La Sanatoria o Rottamazione delle Cartelle Equitalia prevede tuttavia dei limiti applicativi ben definiti: innanzitutto non abbraccia tutte le tipologie di debiti pendenti ma solo alcune categorie e in secondo luogo può essere adottata soltanto per le cartelle esattoriali notificate da Equitalia entro il 31 ottobre 2013.





Approfondiamo dunque la tematica costituita dalla cosiddetta rottamazione delle Cartelle Equitalia analizzando le tipologie di debiti per la quale è adottabile e le modalità di compilazione della domanda.

Rottamazione Cartelle Equitalia: tributi interessati e non, scadenza e compilazione domanda

La rottamazione interessa i debiti Irpef e Iva, dunque tributi erariali, ma anche tipologie di pagamenti differenti, come le sanzioni notificate per aver infranto il codice della strada e le multe generiche: Equitalia ha però optato per l’esclusione dall’alveo della sanatoria di tutte le somme dovute in ottemperanza a sentenze di condanna della Corte dei Conti e i contributi da dover versare agli enti previdenziali Inps e Inail.

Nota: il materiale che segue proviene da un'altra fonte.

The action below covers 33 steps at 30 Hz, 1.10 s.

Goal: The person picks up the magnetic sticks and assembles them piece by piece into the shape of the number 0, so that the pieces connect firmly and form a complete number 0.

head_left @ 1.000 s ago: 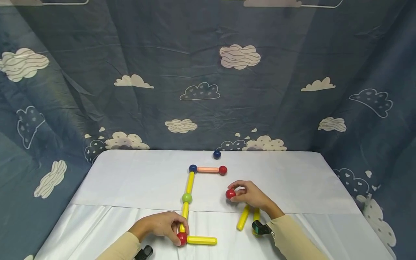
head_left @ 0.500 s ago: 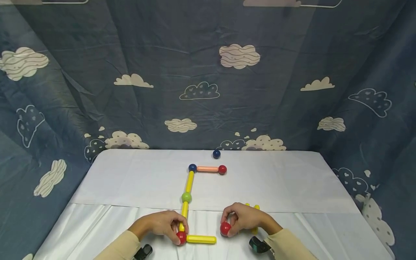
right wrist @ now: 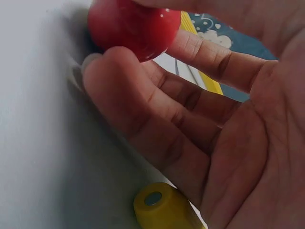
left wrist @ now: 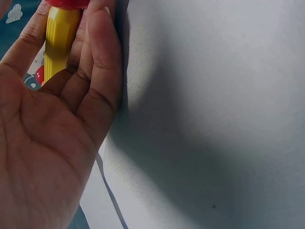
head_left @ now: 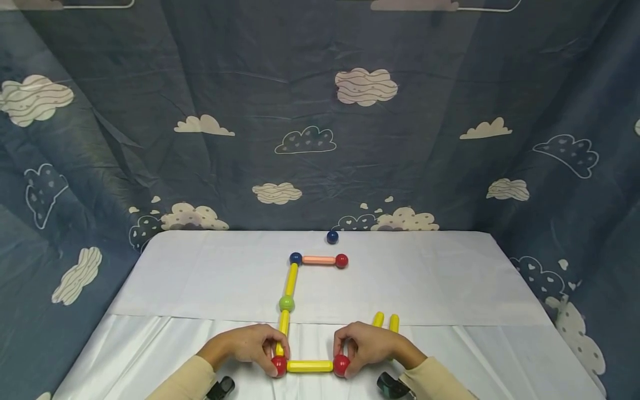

La scadenza per beneficiare della rottamazione delle cartelle Equitalia è ormai prossima, 28 febbraio 2014, e per poterne fruire è possibile seguire una doppia strada: recarsi presso gli uffici Equitalia oppure richiedere il bollettino F35 presso qualsiasi ufficio postale. Il consiglio che possiamo darvi è quello di compilare un bollettino per ognuna delle cartelle esattoriali in riferimento alla quale si vuole fare domanda di ricorso alla sanatoria. Entro il 30 giugno 2014, Equitalia comunicherà l’estinzione del debito, anche se i contribuenti devono tenere bene a mente un’altra scadenza, quella del 15 marzo, data fino alla quale tutte le riscossioni sono sospese.



L’avvio della campagna di rottamazione si insinua una particolare strategia avviata dall’ente per migliorare la qualità del rapporto con i contribuenti: nello stesso solco va infatti inserito il nuovo servizio telematico lanciato dalla stessa Equitalia e grazie al quale è stato possibile debellare il fenomeno dei pagamenti non dovuti, altrimenti detto delle cartelle ‘pazze’.



In tema di fiscalità 2014, è poi bene fare cenno anche alla ratifica della Delega Fiscale, che contiene  tutte le nuove disposizioni in tema di detrazioni fiscali.